T2 Human / Clinical Research in Medecine

T3 Evidence into Practice

T4 Practice to Policy / Population

Methodological aspects of the PhD project? (max 40 words)

Parasitology

Pharmacology

in vitro imaging and quantitative analysis, supported by Prof Poptani, UoL Centre for Preclinical Imaging

Whole organism physiology (in vivo mouse model of Trichuris infection and mouse pharmacokinetics)

HPLC and mass spectrometry

biostatistics

Quantitative training on in silico PK exposure simulations and PK-PD modelling will be supported  by Foto-Cewek Pharmacologists (groups of Ward and Biagini) at The Centre for Drugs and Diagnostics.

Expected outputs of the PhD project?

Outputs of the proposed research program are:

1. structure-activity data for a selected library of BZ compounds generated via Trichuris muris in vitro phenotypic screening.

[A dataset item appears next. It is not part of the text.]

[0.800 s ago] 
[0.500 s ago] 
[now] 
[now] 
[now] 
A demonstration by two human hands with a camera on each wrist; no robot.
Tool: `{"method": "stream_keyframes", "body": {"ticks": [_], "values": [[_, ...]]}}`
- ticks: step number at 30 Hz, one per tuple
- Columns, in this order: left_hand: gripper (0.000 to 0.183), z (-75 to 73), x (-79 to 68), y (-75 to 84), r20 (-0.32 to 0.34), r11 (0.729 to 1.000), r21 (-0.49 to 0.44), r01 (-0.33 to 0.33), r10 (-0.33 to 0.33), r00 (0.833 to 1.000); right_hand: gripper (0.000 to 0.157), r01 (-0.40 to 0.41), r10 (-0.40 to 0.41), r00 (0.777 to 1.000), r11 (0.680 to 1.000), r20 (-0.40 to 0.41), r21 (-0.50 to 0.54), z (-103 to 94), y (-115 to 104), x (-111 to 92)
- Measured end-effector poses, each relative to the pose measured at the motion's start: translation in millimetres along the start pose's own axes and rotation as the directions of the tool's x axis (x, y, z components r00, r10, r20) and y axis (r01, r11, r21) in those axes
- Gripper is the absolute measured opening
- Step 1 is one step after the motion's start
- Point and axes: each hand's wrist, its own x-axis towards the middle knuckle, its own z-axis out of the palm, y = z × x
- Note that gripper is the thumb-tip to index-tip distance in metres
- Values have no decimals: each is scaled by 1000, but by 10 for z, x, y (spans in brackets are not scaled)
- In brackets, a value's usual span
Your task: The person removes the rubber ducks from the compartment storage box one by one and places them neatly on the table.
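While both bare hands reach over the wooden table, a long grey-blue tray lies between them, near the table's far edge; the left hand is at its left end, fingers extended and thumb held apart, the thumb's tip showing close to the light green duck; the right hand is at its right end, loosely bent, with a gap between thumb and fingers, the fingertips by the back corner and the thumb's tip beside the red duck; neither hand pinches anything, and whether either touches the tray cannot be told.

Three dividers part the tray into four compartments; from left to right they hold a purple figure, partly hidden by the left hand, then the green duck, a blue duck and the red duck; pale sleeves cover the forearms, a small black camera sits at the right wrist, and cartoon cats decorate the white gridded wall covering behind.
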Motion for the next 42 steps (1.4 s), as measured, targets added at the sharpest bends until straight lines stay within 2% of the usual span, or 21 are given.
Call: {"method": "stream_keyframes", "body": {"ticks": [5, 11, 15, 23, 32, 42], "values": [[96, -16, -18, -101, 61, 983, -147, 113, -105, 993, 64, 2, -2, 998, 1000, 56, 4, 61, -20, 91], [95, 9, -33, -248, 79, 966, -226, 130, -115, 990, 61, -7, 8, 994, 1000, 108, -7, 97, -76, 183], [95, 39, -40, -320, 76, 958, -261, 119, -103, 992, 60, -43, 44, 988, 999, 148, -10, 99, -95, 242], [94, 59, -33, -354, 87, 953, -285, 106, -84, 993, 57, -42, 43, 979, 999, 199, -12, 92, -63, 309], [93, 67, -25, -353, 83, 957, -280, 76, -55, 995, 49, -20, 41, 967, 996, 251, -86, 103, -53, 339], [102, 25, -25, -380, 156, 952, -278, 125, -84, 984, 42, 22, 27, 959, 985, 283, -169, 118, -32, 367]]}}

2. bioaccumulation data for a selected library of BZ compounds and scrutiny of nematode-specific drug metabolism.

3. exploratory in vivo pharmacokinetic analysis of reference BZ compounds to interrogate systemic vs enteric drug concentrations and metabolism

4. exploratory PK-PD of reference BZ to understand the relationship of enteric vs systemic BZ drug exposure and efficacy

Elucidation of the molecular determinants of efficacy, bioaccumulation and PK-PD characteristics of BZ compounds and the availability of selective toxicity data will allow accelerated onward development of lead candidates. This data would be used for onward funding applications for potential lead optimisation and/or preclinical studies inclduing repurposed veterinary BZ.

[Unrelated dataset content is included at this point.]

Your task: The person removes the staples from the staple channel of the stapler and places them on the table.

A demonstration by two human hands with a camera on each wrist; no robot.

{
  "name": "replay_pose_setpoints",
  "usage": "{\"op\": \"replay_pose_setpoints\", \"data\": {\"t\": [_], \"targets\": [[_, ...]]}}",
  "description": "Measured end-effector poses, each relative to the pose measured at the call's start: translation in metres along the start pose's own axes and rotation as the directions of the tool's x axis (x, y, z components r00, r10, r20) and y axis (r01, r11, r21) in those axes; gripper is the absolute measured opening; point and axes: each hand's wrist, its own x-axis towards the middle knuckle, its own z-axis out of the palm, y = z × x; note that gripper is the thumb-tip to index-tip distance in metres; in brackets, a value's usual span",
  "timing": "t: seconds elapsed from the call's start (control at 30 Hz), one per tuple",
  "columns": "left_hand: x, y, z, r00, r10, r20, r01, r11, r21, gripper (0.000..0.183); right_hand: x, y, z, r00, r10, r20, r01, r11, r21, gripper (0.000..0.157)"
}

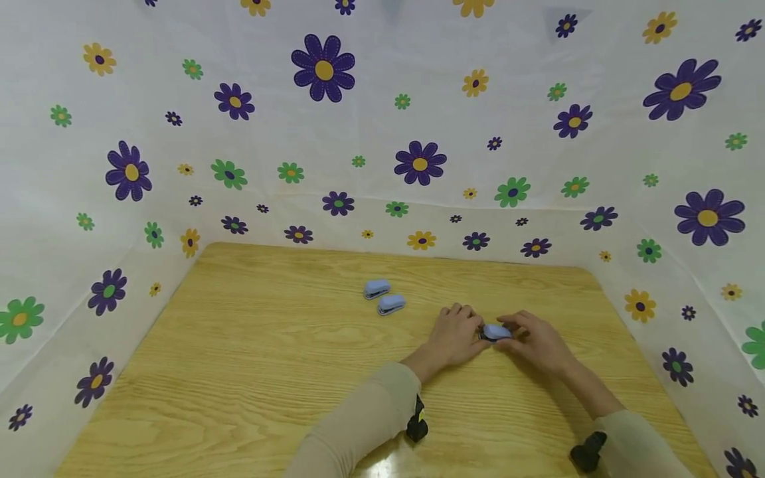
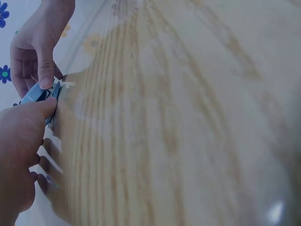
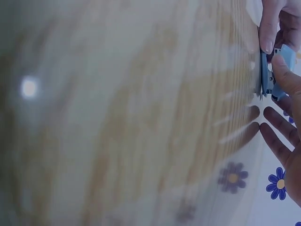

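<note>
A small light-blue stapler [image 1: 497,332] is between my two hands, low over the right part of the wooden table. My left hand [image 1: 457,335] pinches its left end, with the thumb at the dark base. At the other end, the thumb and forefinger of my right hand [image 1: 534,342] grip the blue body. In the right wrist view the stapler [image 3: 287,59] shows a gap between its blue top and its base, and the other fingers of my right hand [image 3: 289,136] are spread. The left wrist view shows my left thumb [image 2: 47,107] against the stapler.
Two more light-blue staplers, a rear one [image 1: 376,288] and a nearer one [image 1: 391,305], lie side by side to the left of my hands. A white flowered sheet [image 1: 358,133] walls in the back and sides of the wooden table [image 1: 251,358].
</note>
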Motion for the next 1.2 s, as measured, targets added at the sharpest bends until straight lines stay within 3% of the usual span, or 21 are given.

One to two high impact (impact factor 5+) publications are anticipated based around the structure-activity, bioaccumulation and PK-PD relationship of BZ against Trichuris.

Onward funding would be via drug discovery and development supporting grants including MRC DPFS and Wellcome Innovator Award. Futher “One-health” and veterinary medicine funding calls could also be explored (e.g. BBSRC).

External industry links or training opportunities available for the student 

The student will benefit from an established industrial link with Janssen Pharmaceuticals who have agreed to provide advice and in-kind support for facets of the project. This may extend to a training visit (for instance to utilise industrial in vitro Drug Metabolism and PharmacoKinetic assays).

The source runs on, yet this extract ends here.